**Assignment**
From the first line of the records below through the line with "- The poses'", output each line exactly; skip the pictures.

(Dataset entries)
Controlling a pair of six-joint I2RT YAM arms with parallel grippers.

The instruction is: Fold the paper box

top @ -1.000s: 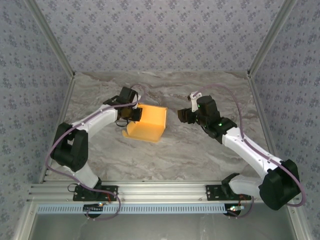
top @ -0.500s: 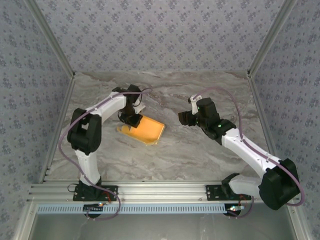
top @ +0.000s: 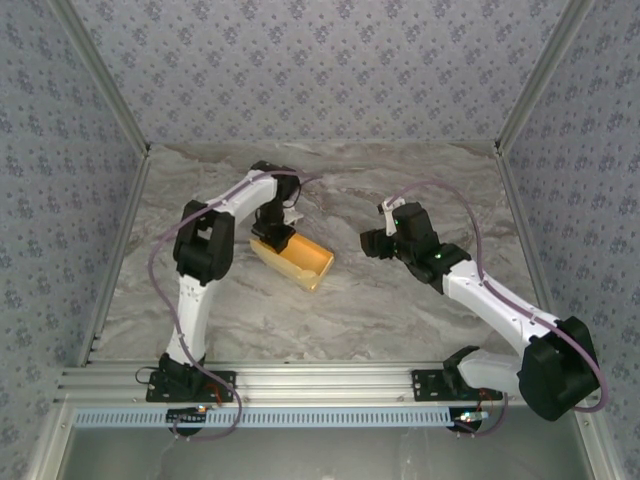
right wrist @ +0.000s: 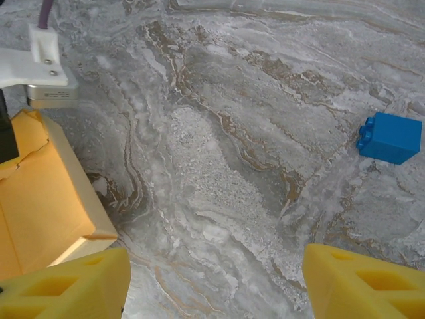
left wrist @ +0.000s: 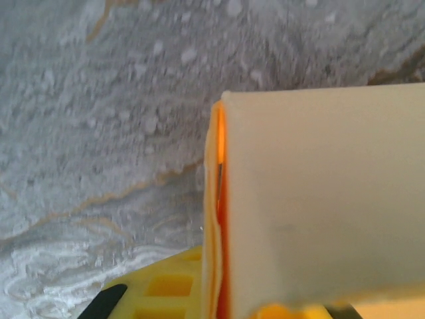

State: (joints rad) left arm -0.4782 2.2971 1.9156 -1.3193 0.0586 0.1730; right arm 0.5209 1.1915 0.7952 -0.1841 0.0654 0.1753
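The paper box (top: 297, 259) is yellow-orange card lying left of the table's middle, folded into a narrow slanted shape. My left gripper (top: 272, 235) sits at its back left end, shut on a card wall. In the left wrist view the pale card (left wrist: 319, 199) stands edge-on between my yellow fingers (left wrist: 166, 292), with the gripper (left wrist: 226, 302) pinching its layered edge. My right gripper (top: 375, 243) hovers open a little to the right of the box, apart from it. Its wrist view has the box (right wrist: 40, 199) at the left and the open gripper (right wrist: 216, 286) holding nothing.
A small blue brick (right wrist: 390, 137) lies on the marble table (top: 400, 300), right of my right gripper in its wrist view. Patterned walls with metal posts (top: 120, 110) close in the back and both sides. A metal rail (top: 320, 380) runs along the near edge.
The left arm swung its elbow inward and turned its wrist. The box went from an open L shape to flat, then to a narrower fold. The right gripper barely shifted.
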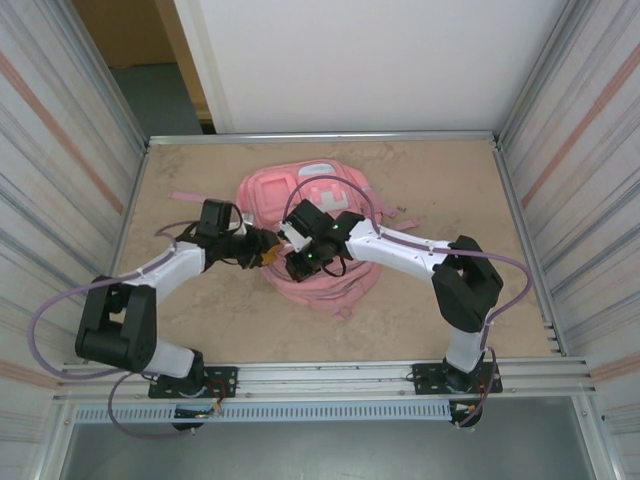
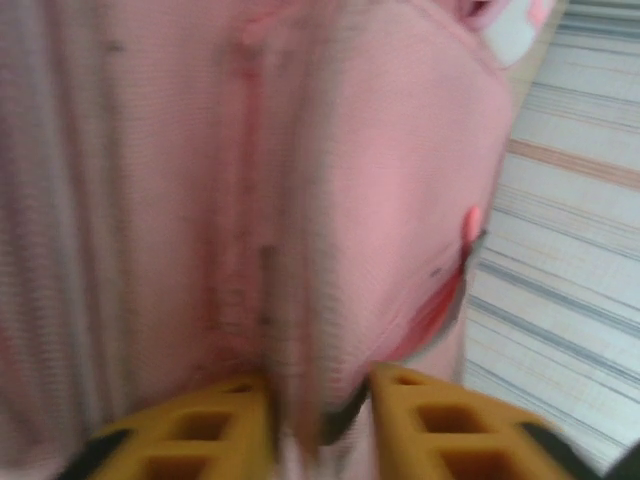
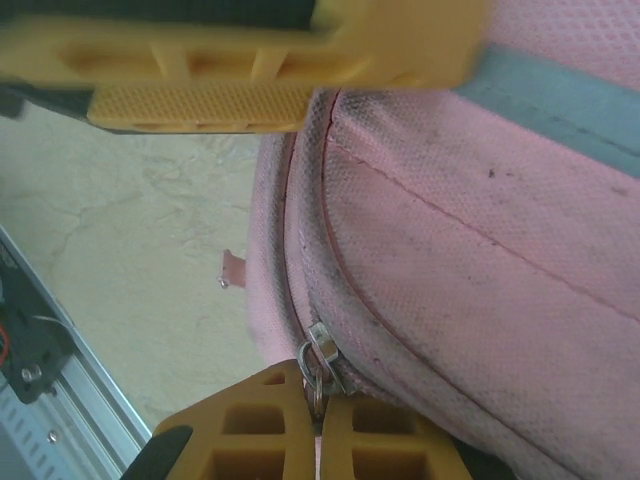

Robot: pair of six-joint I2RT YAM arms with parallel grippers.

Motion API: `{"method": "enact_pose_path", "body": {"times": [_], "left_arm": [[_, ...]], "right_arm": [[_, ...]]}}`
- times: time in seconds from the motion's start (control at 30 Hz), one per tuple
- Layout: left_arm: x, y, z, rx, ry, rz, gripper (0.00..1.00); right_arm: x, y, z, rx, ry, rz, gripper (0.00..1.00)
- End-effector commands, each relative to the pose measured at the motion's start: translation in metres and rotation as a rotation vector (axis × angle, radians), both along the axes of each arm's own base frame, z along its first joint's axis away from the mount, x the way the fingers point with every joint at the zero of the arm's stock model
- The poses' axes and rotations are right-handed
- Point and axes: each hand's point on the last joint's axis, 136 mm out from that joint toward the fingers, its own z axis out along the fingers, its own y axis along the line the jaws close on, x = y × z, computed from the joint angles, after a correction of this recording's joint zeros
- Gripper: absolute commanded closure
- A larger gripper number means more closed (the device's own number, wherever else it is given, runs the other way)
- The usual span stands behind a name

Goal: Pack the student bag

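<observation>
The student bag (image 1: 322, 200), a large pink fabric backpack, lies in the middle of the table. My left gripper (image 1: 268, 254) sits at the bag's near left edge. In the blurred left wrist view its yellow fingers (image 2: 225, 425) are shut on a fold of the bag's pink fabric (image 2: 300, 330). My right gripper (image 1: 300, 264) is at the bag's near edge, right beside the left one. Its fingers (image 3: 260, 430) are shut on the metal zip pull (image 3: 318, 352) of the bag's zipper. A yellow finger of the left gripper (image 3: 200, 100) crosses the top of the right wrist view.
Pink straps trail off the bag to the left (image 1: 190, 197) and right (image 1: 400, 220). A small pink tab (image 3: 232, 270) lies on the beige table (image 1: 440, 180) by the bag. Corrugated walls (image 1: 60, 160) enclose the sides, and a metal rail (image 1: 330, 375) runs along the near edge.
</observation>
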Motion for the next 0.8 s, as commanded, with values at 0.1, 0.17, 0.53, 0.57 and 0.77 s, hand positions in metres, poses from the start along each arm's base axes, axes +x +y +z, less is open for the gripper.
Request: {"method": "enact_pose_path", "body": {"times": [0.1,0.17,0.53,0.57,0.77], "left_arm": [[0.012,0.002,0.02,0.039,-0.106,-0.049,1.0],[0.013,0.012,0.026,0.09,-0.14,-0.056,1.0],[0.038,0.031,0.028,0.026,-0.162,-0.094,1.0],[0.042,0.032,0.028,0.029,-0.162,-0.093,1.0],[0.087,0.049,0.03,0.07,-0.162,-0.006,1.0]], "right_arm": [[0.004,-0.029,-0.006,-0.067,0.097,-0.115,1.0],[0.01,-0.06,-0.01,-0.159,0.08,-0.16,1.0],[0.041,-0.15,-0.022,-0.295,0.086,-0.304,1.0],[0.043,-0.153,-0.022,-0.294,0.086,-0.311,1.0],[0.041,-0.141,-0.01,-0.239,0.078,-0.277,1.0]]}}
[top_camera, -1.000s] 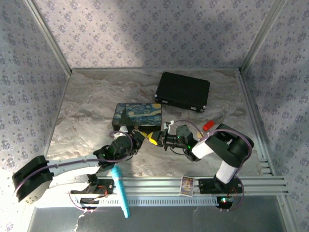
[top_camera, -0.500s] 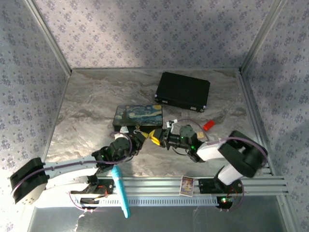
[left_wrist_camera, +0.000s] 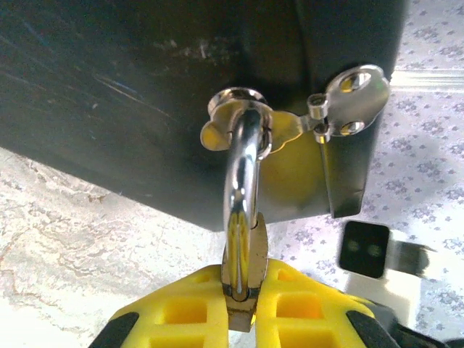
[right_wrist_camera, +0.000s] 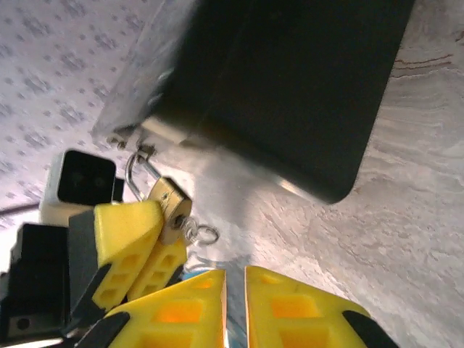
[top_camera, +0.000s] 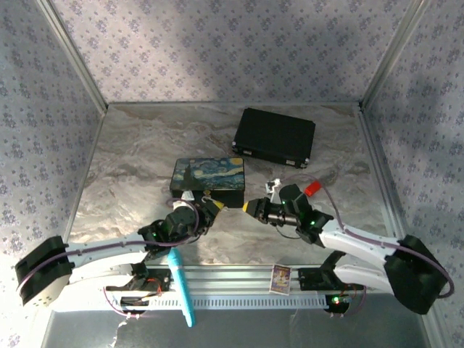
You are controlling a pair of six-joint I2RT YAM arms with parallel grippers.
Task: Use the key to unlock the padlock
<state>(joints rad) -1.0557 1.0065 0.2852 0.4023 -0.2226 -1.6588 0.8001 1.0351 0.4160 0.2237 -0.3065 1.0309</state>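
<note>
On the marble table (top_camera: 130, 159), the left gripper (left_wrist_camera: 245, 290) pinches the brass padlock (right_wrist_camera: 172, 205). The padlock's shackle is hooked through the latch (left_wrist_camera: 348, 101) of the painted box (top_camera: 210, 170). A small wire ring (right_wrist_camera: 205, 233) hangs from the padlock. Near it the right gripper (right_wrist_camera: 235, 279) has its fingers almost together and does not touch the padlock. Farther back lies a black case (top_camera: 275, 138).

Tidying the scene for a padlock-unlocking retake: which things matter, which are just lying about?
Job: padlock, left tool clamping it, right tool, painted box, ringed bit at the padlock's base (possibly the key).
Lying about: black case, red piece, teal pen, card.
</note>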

**Result for this exercise**
Controlling a pair of six-joint I2RT YAM arms with parallel grippers.

The instruction is: Fold the paper box

top @ -1.000s: 
top @ -0.500s: 
top @ +0.000s: 
right wrist @ +0.000s: 
left wrist @ +0.000s: 

State: (joints rad) left arm -0.4782 2.2971 1.9156 -1.3193 0.0586 0.1730; right arm 0.5209 1.1915 0.7952 -0.1841 0.0654 0.1753
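The paper box (top: 297, 259) is yellow-orange card lying left of the table's middle, folded into a narrow slanted shape. My left gripper (top: 272, 235) sits at its back left end, shut on a card wall. In the left wrist view the pale card (left wrist: 319, 199) stands edge-on between my yellow fingers (left wrist: 166, 292), with the gripper (left wrist: 226, 302) pinching its layered edge. My right gripper (top: 375, 243) hovers open a little to the right of the box, apart from it. Its wrist view has the box (right wrist: 40, 199) at the left and the open gripper (right wrist: 216, 286) holding nothing.
A small blue brick (right wrist: 390, 137) lies on the marble table (top: 400, 300), right of my right gripper in its wrist view. Patterned walls with metal posts (top: 120, 110) close in the back and both sides. A metal rail (top: 320, 380) runs along the near edge.
The left arm swung its elbow inward and turned its wrist. The box went from an open L shape to flat, then to a narrower fold. The right gripper barely shifted.
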
Robot: pair of six-joint I2RT YAM arms with parallel grippers.

Motion API: `{"method": "enact_pose_path", "body": {"times": [_], "left_arm": [[_, ...]], "right_arm": [[_, ...]]}}`
- times: time in seconds from the motion's start (control at 30 Hz), one per tuple
- Layout: left_arm: x, y, z, rx, ry, rz, gripper (0.00..1.00); right_arm: x, y, z, rx, ry, rz, gripper (0.00..1.00)
- End-effector commands, each relative to the pose measured at the motion's start: translation in metres and rotation as a rotation vector (axis × angle, radians), both along the axes of each arm's own base frame, z along its first joint's axis away from the mount, x the way the fingers point with every joint at the zero of the arm's stock model
- The poses' axes and rotations are right-handed

There's nothing left to add to the answer.